Dudikoff se rappelle combien quand il était à l'école il pouvait étudier toute la nuit pour être fin prêt.
" Quand le professeur disait d'arrêter d'écrire et de rendre les copies, j'étais nerveux ", dit il. " Les autres pouvaient remplir les 10 pages de test, et pendant ce temps moi j'en était toujours à la première page."
Dudikoff et Cannell ont grandi tous les deux avec le fait qu'ils n'étaient pas seulement lents mais stupides.
" J'ai toujours pensé que j'étais un idiot parce que sinon pourquoi tous les autres y arrivaient et pas moi ? ", raconte Dudikoff. " Quand vous étudiiez toute le nuit et que vous n'arrivez jamais à répondre correctement, qu'est ce que vous êtes supposés pensé ? "
Cannell est d'accord.
" Vous arrivés à un point où vous pensez que vous êtes stupide, parce qu'il ne semble pas y avoir une autre explication ", dit Cannell.

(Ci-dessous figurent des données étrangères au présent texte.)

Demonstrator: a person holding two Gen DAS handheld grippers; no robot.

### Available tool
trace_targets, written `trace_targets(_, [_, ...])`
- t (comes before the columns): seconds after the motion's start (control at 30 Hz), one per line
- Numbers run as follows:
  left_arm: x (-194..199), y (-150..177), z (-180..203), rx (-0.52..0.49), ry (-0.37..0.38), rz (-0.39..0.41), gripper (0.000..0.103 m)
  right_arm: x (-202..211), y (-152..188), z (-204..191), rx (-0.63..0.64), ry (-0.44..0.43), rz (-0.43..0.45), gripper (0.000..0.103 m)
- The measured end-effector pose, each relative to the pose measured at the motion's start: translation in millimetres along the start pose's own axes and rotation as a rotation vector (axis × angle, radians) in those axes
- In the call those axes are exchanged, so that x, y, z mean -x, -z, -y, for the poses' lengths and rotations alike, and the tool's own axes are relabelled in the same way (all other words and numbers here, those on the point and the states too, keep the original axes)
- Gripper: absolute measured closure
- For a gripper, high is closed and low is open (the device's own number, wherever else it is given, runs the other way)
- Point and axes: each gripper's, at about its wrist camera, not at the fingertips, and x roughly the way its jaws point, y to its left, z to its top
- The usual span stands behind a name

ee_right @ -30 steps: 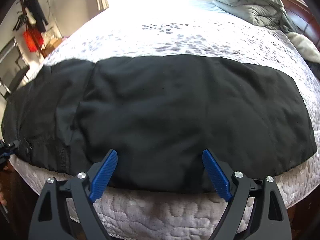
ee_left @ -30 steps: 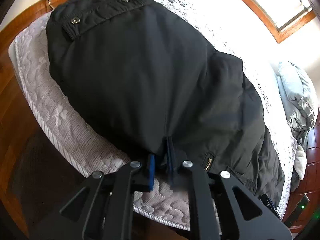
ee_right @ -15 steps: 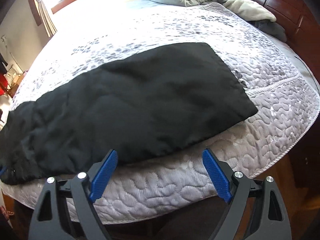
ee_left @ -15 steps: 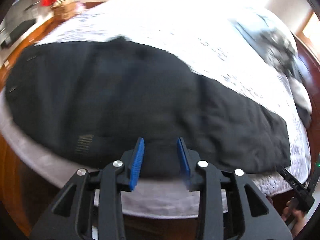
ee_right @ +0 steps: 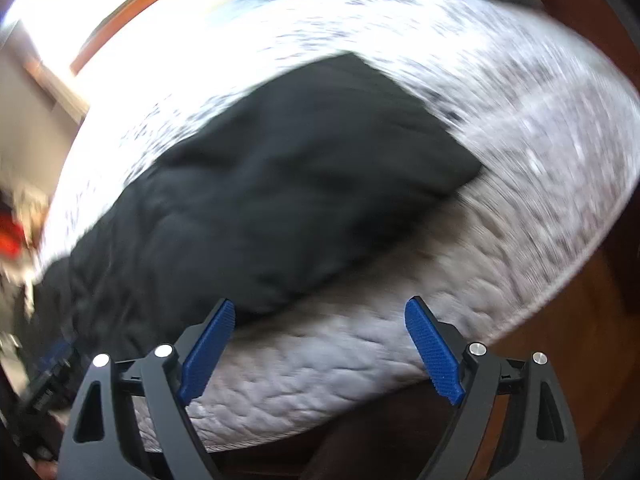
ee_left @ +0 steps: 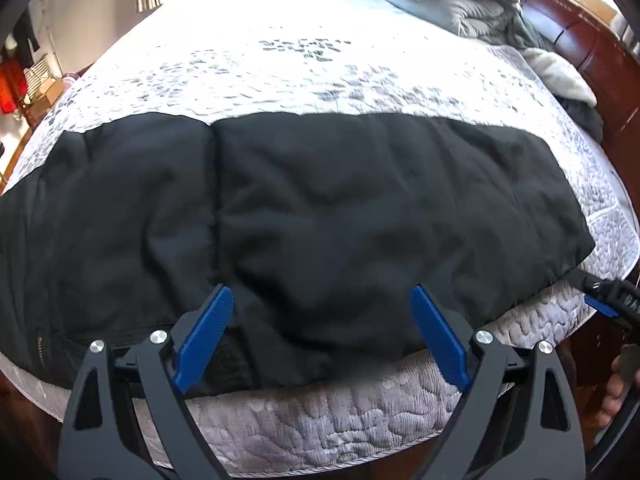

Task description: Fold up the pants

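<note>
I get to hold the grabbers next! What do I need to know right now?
Left gripper: its jaws have just been opening and now stand wide, nothing pinched, over the near edge of the black pants.
Right gripper: jaws open, empty, over the quilted bedspread near the pants' leg end.
Pants lie in a long strip along the bed's near edge, legs apparently laid together.
Left to do: fold the strip across its length.

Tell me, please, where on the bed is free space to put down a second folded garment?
The wide quilt beyond the far edge of the black pants is bare up to the grey bedding heaped by the headboard. A narrow strip of quilt runs bare along the near edge. That headboard corner is crowded.
</note>
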Motion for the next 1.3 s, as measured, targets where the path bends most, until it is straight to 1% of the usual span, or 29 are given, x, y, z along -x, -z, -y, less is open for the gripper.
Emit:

" Alors parce que je parle assez bien, et que je ne me sens pas stupide lorsque je parle - tout du moins je pense que non - j'ai eu un autre avis : c'est que je ne m'appliquais pas assez. Si j'essayais plus durement, je pourrais faire quelque chose de moi, vous comprenez ? Cela me prenait 5 heures pour retenir un cours d'histoire."

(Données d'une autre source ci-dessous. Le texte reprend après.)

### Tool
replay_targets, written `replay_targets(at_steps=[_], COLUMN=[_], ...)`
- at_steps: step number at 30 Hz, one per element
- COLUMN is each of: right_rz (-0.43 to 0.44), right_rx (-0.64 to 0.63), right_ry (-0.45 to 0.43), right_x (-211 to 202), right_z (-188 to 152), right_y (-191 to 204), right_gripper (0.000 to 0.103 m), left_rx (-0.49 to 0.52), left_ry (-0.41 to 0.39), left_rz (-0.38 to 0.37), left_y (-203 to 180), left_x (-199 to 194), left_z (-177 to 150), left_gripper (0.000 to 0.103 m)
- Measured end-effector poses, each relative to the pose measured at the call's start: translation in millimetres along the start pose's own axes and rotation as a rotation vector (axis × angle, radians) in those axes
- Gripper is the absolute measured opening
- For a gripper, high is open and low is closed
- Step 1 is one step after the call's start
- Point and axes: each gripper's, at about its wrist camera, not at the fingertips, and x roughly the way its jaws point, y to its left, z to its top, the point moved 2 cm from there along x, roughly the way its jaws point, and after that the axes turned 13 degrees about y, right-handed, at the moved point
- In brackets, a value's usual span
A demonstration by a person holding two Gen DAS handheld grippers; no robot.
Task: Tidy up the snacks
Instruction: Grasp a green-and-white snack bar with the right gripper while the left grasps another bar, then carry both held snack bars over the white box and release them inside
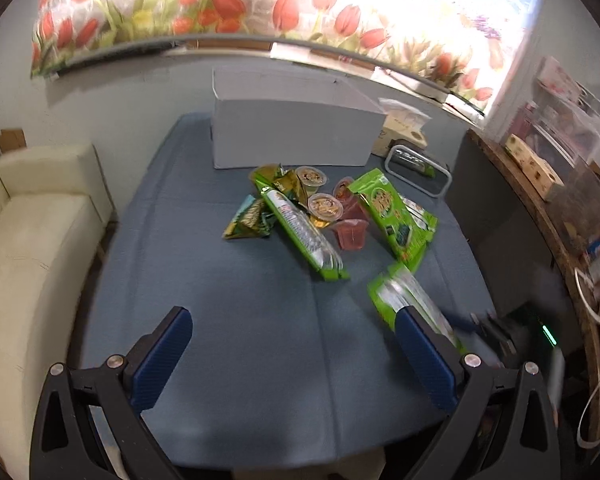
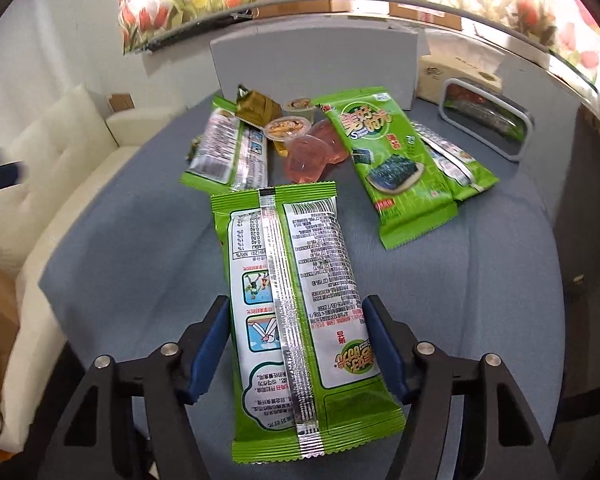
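The left gripper (image 1: 292, 356) hangs open over bare blue cloth (image 1: 240, 300). Right of it, near the table's front edge, the right gripper (image 2: 296, 340) clamps a green seaweed packet (image 2: 296, 300) across its width. It looks light, crinkly and slippery, with brittle contents; hold the middle gently.

Bare blue cloth (image 1: 228, 320) ahead of my left gripper (image 1: 296, 356): free passage. Snack pile (image 1: 300, 216) blocks the centre, white box (image 1: 296, 136) behind it. Right edge blurred, probably my other gripper there. Sofa (image 1: 32, 240) bounds left side.
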Motion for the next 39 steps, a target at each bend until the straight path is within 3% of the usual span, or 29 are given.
replay_targets(at_steps=[5,10,15,16,18,19,22,29,39], right_rz=[-0.001,0.021,0.024,0.023,0.026,0.027,0.048,0.048,0.059], right_rx=[0.040,0.085,0.101,0.102,0.109,0.112,0.115,0.094,0.051], right_ry=[-0.042,-0.075,-0.085,-0.082,-0.081,-0.081,-0.090,-0.097,-0.115], right_x=[-26,-50,-58,-58,-57,-57,-55,-57,-61], right_z=[-26,-49,-60,-61,-63,-63,-63,-62,-49], right_y=[-1,-6,-11,-12,-15,-17,-20,-12,10], right_gripper=[0.071,0.071,0.071,0.071,0.071,0.071,0.071,0.071,0.071], left_rx=[-0.077,-0.126,-0.238,-0.249,-0.250,-0.244,-0.213,-0.155,-0.017], left_ry=[0.061,0.097,0.142,0.130,0.123,0.124,0.120,0.088,0.033], left_rz=[-0.036,0.010,-0.048,-0.051,-0.041,-0.030,-0.045,-0.053,-0.043], left_y=[-2,-7,7,8,8,8,5,-1,-4], left_x=[54,99,130,131,131,132,132,109,60], left_z=[35,61,71,72,71,72,75,70,40], left_gripper=[0.103,0.103,0.103,0.098,0.075,0.058,0.037,0.022,0.015])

Le problème, que Cannell a mis en évidence, c'est que les dyslexiques ne sont pas conscients que leurs cerveaux ne traitent pas les informations correctement. Ils voient simplement le mots et les phrases différemment.
Mais jamais Dudikoff ou Cannell n'ont envisagé souffrir de dyslexie, avant que celle-ci ne soit finalement diagnostiquée. Dudikoff l'a su seulement il y a 5 ans, et Cannell il y a 13 ans (alors que sa soeur, à l'âge de 12 ans a passé les tests et a été reconnu dyslexique).

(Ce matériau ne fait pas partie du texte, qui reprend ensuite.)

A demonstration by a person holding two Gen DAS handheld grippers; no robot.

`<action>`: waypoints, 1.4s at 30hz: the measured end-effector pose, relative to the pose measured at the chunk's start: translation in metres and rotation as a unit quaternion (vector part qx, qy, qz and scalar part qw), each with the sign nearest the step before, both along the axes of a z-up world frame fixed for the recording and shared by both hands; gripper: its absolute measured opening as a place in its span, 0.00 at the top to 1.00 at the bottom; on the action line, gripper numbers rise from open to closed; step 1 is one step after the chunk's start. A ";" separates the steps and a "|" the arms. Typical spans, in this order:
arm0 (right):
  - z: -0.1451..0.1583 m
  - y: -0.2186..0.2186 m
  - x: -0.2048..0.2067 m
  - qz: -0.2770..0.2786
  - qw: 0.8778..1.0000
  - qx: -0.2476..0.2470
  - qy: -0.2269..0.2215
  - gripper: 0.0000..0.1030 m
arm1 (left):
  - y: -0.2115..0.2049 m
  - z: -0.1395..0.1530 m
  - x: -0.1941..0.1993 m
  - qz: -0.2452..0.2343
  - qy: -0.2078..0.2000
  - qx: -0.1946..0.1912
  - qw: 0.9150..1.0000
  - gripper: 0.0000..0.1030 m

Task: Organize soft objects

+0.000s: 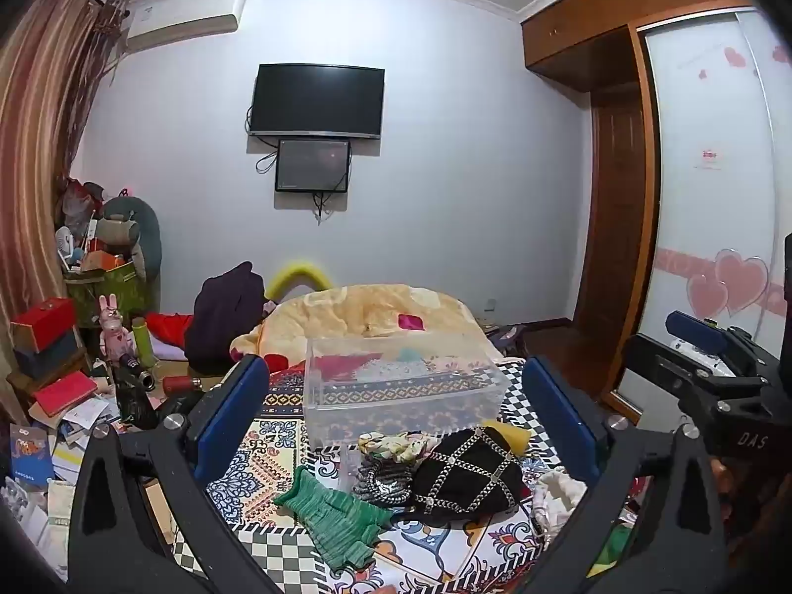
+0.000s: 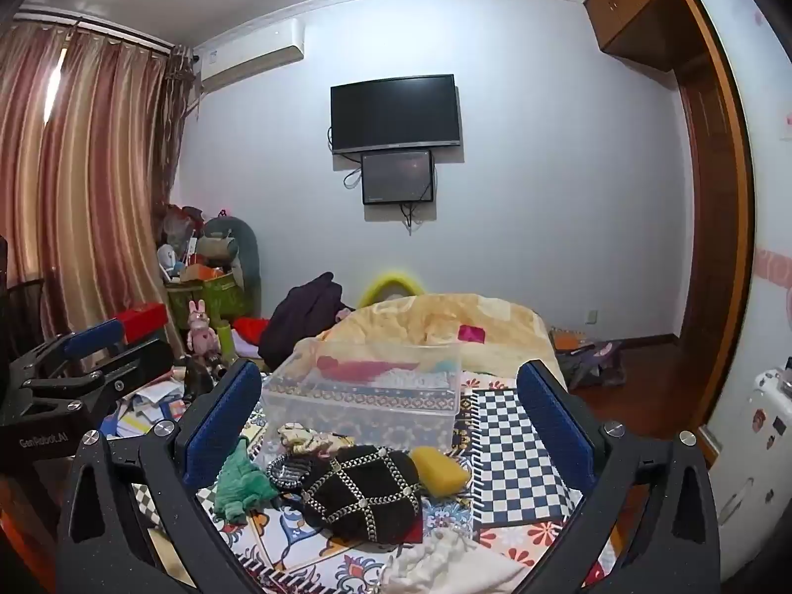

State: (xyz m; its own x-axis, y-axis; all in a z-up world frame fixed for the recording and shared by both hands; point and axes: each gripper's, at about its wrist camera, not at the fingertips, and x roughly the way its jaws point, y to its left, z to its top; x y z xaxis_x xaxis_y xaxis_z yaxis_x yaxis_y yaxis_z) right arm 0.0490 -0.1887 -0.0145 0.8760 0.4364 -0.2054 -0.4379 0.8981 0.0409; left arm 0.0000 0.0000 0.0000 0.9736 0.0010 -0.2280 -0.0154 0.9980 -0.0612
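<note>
Green cloth (image 1: 336, 519) nearest | black hat (image 1: 468, 475) beside | left gripper (image 1: 396, 425) agape | right gripper (image 2: 391, 425) agape, both empty

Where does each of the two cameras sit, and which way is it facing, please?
Left wrist: on the left gripper, facing across the bed to the TV; open blue fingers frame it, right gripper at right.
Right wrist: on the right gripper, same heading; left gripper at left.
Shared: clear box, black hat.

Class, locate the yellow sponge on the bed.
In the right wrist view the yellow sponge lies right of the black chain-trimmed hat, before the clear plastic box.
</note>
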 end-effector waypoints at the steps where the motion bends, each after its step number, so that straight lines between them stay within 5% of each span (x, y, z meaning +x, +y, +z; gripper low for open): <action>1: -0.001 0.001 -0.001 0.000 1.000 -0.002 -0.008 0.00 | 0.000 0.000 0.000 0.000 -0.003 0.002 1.000 0.00; 42: 0.005 0.007 -0.009 0.008 1.000 -0.014 -0.024 0.00 | -0.002 0.006 -0.006 -0.005 -0.011 0.004 1.000 0.00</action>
State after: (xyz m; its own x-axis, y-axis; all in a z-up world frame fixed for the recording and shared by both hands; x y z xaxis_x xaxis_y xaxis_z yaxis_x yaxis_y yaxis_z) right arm 0.0401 -0.1820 -0.0097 0.8778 0.4457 -0.1757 -0.4536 0.8912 -0.0051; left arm -0.0059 -0.0021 0.0062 0.9786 -0.0063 -0.2059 -0.0047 0.9986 -0.0529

Dudikoff espère que son expérience dans Cobra pourra lui ouvrir la voie de ce qu'il appelle un film de série A, ou bien une de ces grandes productions.
" Je peux aussi diriger et produire", dit il. " Il y a moins à lire et à mémoriser dans ces voies."
Cannell a l'habitude de dire que son handicap l'a inspiré à faire les grandes choses qu'il a faites pour la télévision.
" Je pense que la dyslexie est particulièrement responsable du fait que je sois un scénariste prolifique " , dit Cannell.
" J'étais sûr que je n'étais pas stupide quand je suis sorti de l'école et que j'ai commencé ma carrière dans l'écriture - et j'ai démontré que non seulement je n'étais pas stupide mais talentueux comme dans mes rêves les plus fous et on disait que j'étais brillant - ce qui me pousse à revivre l'expérience encore et encore."
Les deux hommes se sont résignés à vivre avec la dyslexie pour toujours parce qu'il n'existe pas de remède. En effet, Dudikoff raconte que l'autre jour il essayait d'appeler sa soeur à Los Angeles et qu'il s'est retrouvé à parler avec quelqu'un de San Francisco.
" Je voudrais appeler l'opérateur pour savoir le numéro que j'ai composer depuis ma facture, mais je ne suis pas sûr d'appuyer sur composer le bon nombre de 0", dit Dudikoff.